The Caonillas River (Río Caonillas) is a tributary of the Arecibo River (Río Grande de Arecibo) that flows through the municipality of Utuado, Puerto Rico.

== Geography ==
The Caonillas River originates at the confluent head of the Jauca and Jayuya (Grande de Jayuya) rivers in Paso Palma barrio of Utuado. From there it traverses into the Utuado Pluton, a large mass of Late Cretaceous intrusive igneous rock, creating a canyon notable for its white granodiorite and tonalite walls. This area is now aptly known as the White Canyon of the Caonillas (Cañón Blanco de Caonillas), notable for its soft white rocks and its depth that adds notable orographic prominence to the Cerro Morales, which is located immediately northeast of the river. The river then leads into the Caonillas Lake, a reservoir dammed by the Caonillas Dam, from where it flows north towards Dos Bocas Lake as it receives Limón River at the eastern arm of the latter reservoir.

== Recreation ==
The area of the Cañón Blanco is popular for swimming and diving. The canyon also attracts visitors due to its scenic value and the number of indigenous petroglyphs that can be found in the area.

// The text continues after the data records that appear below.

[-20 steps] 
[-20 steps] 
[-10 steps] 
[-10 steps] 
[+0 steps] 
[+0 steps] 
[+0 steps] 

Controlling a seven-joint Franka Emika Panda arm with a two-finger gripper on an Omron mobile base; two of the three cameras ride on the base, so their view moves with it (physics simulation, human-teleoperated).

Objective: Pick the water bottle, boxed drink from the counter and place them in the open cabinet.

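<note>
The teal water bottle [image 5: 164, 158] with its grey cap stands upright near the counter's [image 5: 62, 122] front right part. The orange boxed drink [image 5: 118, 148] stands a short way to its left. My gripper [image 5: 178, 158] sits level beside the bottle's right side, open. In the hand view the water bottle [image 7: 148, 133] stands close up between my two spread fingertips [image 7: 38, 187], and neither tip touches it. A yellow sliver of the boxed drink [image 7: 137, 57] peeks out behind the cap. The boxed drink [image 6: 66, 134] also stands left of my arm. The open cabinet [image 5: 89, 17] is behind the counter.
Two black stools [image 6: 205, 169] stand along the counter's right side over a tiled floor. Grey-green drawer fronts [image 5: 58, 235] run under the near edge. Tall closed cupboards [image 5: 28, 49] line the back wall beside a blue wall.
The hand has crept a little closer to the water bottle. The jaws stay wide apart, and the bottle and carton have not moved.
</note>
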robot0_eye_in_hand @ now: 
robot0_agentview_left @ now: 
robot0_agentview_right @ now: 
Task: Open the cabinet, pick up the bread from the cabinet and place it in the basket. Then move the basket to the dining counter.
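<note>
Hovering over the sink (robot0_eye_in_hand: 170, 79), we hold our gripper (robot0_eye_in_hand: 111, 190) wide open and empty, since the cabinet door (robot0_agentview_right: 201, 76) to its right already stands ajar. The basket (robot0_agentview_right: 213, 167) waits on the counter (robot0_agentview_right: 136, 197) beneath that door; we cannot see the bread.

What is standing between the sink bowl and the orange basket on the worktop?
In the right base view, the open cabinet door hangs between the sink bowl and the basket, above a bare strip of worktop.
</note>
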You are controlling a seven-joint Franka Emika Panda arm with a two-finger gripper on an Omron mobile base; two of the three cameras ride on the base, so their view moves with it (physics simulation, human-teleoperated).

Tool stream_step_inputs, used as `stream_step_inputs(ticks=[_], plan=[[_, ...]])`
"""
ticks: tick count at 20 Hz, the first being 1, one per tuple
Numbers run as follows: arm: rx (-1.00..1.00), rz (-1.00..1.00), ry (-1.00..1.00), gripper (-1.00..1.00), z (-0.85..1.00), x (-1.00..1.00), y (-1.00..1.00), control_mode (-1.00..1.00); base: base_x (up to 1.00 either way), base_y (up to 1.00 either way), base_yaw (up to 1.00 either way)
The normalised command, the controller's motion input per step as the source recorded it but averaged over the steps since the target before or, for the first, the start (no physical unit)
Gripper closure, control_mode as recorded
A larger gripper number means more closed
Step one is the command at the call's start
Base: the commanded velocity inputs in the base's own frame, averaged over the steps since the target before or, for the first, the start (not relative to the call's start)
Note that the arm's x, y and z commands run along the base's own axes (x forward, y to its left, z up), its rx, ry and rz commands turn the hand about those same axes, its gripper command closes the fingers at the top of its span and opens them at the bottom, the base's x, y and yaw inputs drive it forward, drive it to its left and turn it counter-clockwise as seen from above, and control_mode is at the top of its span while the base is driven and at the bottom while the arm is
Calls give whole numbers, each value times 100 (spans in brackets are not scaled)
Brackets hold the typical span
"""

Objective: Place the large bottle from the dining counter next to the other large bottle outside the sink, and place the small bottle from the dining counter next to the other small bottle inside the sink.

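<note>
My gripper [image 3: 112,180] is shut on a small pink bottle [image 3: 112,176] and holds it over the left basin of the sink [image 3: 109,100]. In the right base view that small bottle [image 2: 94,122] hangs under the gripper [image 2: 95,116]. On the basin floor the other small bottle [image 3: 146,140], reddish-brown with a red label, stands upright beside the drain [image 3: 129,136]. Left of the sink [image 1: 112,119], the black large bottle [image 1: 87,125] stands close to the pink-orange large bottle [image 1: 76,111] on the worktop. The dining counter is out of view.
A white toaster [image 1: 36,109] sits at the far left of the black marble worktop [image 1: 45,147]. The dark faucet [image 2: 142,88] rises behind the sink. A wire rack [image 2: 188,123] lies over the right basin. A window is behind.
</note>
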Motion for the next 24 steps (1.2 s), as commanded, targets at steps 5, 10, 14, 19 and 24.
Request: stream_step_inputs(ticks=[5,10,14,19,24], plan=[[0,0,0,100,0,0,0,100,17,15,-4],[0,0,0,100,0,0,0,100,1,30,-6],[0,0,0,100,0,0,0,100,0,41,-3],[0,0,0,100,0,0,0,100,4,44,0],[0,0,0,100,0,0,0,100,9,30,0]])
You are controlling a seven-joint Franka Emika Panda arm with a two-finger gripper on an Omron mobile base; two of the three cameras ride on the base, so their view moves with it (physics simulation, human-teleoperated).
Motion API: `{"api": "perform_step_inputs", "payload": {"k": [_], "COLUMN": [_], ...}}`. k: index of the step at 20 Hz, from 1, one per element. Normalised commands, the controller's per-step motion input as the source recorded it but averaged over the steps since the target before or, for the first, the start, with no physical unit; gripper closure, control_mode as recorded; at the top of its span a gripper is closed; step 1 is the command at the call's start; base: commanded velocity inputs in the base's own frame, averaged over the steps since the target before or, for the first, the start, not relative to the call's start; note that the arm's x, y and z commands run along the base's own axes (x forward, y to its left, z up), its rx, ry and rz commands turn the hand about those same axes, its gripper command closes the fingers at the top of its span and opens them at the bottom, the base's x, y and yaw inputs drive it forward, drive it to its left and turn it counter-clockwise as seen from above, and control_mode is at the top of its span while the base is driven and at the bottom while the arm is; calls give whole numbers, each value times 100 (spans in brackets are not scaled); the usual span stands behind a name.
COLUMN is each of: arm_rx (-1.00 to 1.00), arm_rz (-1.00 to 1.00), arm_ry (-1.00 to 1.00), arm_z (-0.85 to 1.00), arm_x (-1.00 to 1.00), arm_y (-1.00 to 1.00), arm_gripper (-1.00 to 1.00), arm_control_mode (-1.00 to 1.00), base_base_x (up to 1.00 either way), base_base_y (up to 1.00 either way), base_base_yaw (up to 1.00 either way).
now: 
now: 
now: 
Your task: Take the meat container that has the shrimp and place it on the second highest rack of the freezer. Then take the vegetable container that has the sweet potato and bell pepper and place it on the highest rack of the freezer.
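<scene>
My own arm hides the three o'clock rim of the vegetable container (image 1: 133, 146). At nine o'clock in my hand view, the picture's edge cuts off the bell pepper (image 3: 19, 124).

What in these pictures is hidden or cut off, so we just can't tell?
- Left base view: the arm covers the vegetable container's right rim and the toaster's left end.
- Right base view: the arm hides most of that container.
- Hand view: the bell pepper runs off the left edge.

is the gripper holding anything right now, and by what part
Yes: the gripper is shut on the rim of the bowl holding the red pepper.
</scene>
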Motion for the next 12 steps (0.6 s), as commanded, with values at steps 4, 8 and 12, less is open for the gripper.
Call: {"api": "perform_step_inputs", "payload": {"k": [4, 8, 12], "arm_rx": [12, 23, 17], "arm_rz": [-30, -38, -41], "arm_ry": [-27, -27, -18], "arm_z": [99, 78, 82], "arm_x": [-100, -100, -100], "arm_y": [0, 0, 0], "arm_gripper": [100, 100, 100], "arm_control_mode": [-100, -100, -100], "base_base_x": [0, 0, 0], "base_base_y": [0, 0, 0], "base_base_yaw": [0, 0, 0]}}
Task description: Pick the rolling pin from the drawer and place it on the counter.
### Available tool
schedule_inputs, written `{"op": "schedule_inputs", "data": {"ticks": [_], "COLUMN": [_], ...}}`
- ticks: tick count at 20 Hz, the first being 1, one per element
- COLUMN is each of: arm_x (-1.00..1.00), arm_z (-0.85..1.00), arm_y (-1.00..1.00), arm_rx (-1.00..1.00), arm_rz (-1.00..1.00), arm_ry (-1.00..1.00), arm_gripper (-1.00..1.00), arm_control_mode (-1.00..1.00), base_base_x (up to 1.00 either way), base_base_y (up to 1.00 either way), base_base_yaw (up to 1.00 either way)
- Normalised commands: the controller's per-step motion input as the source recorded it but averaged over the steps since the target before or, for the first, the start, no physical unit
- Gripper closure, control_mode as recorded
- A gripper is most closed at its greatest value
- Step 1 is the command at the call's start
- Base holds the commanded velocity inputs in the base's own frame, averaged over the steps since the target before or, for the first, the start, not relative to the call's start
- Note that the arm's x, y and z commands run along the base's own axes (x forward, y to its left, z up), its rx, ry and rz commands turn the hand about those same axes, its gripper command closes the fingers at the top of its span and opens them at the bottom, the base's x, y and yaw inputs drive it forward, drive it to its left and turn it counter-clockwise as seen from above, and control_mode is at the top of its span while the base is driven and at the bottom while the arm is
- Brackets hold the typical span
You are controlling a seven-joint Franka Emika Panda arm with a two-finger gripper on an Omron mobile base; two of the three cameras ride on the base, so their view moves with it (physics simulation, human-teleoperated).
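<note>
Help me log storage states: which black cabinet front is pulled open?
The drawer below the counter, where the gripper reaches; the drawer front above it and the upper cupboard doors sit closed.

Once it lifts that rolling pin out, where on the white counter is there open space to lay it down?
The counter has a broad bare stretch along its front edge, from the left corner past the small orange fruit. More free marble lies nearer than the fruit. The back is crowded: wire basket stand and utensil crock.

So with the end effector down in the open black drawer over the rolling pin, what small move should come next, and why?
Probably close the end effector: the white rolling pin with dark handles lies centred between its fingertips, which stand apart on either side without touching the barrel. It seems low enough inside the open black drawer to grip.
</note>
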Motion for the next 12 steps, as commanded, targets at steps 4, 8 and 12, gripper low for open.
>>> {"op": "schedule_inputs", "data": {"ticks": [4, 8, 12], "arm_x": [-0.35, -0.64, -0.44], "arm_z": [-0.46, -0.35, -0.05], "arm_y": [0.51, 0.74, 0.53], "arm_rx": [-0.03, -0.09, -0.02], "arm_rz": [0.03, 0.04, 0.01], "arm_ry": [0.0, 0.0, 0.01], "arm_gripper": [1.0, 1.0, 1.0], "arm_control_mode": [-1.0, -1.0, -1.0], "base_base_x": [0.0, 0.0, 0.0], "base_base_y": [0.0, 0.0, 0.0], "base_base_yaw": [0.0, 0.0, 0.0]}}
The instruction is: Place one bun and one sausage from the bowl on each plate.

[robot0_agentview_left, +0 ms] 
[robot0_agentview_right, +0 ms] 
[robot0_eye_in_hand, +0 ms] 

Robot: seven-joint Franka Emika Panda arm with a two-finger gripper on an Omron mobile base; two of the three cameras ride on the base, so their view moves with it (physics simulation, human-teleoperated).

Since its inception in 1948, fishing at Lake Caonillas has also served a secondary recreational purpose in addition to its use to generate hydroelectric energy. The Puerto Rico National Parks Company (Compañía de Parques Nacionales de Puerto Rico) developed the area further by opening the Caonillas Vacation Center (Centro Vacacional Caonillas), a recreational area that included room rentals, camping and picnic areas. This establishment has however remained closed since Hurricane Maria in 2017.